## Problem
When you reach the listing, restate it word for word, leaving nothing out.

## Recorded data
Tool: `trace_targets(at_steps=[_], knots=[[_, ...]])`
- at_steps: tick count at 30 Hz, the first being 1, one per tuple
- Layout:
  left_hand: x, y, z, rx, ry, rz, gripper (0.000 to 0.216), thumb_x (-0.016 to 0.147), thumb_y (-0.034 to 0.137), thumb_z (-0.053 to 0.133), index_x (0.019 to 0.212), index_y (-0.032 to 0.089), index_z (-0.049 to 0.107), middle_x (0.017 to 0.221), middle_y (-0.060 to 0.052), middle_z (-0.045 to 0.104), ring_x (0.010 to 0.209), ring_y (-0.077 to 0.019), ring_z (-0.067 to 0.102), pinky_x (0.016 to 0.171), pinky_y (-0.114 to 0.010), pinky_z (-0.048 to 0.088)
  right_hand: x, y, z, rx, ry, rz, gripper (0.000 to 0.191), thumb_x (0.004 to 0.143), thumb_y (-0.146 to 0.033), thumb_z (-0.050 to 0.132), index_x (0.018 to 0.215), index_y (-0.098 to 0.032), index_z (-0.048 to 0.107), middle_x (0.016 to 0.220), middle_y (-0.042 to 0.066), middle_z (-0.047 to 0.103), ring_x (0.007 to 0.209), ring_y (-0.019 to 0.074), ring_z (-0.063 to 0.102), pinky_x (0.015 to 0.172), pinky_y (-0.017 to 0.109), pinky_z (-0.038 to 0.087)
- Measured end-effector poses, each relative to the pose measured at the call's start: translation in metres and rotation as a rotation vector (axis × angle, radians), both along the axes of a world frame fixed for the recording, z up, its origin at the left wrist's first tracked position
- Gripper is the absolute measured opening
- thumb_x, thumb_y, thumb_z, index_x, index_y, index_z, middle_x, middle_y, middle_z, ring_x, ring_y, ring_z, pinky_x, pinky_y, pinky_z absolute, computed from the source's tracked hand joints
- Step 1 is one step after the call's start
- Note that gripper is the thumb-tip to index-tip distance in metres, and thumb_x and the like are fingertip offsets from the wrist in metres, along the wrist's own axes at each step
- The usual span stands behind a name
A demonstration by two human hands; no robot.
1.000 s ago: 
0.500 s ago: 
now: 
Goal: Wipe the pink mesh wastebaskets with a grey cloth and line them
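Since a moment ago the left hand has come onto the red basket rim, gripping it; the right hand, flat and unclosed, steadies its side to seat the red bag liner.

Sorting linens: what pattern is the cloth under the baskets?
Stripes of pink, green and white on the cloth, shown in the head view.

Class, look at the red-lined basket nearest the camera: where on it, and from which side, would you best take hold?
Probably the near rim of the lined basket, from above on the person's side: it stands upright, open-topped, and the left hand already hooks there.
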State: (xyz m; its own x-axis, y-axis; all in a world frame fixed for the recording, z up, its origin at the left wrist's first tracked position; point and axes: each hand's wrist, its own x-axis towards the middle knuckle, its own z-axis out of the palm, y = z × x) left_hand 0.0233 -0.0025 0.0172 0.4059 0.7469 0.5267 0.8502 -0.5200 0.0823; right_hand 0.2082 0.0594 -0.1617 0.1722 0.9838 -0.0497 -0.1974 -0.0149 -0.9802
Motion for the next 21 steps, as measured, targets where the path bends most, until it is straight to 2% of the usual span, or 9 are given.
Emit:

## Task result
Tool: `trace_targets(at_steps=[_], knots=[[_, ...]])`
- at_steps: tick count at 30 Hz, the first being 1, one per tuple
- Layout:
  left_hand: x, y, z, rx, ry, rz, gripper (0.000 to 0.216), thumb_x (-0.016 to 0.147), thumb_y (-0.034 to 0.137), thumb_z (-0.053 to 0.133), index_x (0.019 to 0.212), index_y (-0.032 to 0.089), index_z (-0.049 to 0.107), middle_x (0.017 to 0.221), middle_y (-0.060 to 0.052), middle_z (-0.045 to 0.104), ring_x (0.010 to 0.209), ring_y (-0.077 to 0.019), ring_z (-0.067 to 0.102), pinky_x (0.016 to 0.171), pinky_y (-0.114 to 0.010), pinky_z (-0.048 to 0.088)
  right_hand: x, y, z, rx, ry, rz, gripper (0.000 to 0.191), thumb_x (0.004 to 0.143), thumb_y (-0.146 to 0.033), thumb_z (-0.050 to 0.132), index_x (0.018 to 0.215), index_y (-0.098 to 0.032), index_z (-0.048 to 0.107), middle_x (0.016 to 0.220), middle_y (-0.042 to 0.066), middle_z (-0.047 to 0.103), ring_x (0.007 to 0.209), ring_y (-0.019 to 0.074), ring_z (-0.063 to 0.102), pinky_x (0.015 to 0.172), pinky_y (-0.017 to 0.109), pinky_z (-0.038 to 0.087)
- Measured end-effector poses, each relative to the pose measured at the call's start: translation in metres and rotation as a rotation vector (axis × angle, radians), both along the axes of a world frame fixed for the recording, z up, its origin at the left wrist's first tracked position
- Gripper is the absolute measured opening
- thumb_x, thumb_y, thumb_z, index_x, index_y, index_z, middle_x, middle_y, middle_z, ring_x, ring_y, ring_z, pinky_x, pinky_y, pinky_z absolute, computed from the source's tracked hand joints
- Step 1 is one step after the call's start
- Note that gripper is the thumb-tip to index-tip distance in metres, and thumb_x and the like are fingertip offsets from the wrist in metres, along the wrist's own axes at each step
- The usual span stands behind a name
A demonstration by two human hands; no robot.
1.000 s ago: 
0.500 s ago: 
now: 
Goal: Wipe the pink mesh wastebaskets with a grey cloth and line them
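Since a moment ago the left hand has come onto the red basket rim, gripping it; the right hand, flat and unclosed, steadies its side to seat the red bag liner.

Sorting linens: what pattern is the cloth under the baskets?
Stripes of pink, green and white on the cloth, shown in the head view.

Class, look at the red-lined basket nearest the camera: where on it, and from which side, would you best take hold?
Probably the near rim of the lined basket, from above on the person's side: it stands upright, open-topped, and the left hand already hooks there.
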State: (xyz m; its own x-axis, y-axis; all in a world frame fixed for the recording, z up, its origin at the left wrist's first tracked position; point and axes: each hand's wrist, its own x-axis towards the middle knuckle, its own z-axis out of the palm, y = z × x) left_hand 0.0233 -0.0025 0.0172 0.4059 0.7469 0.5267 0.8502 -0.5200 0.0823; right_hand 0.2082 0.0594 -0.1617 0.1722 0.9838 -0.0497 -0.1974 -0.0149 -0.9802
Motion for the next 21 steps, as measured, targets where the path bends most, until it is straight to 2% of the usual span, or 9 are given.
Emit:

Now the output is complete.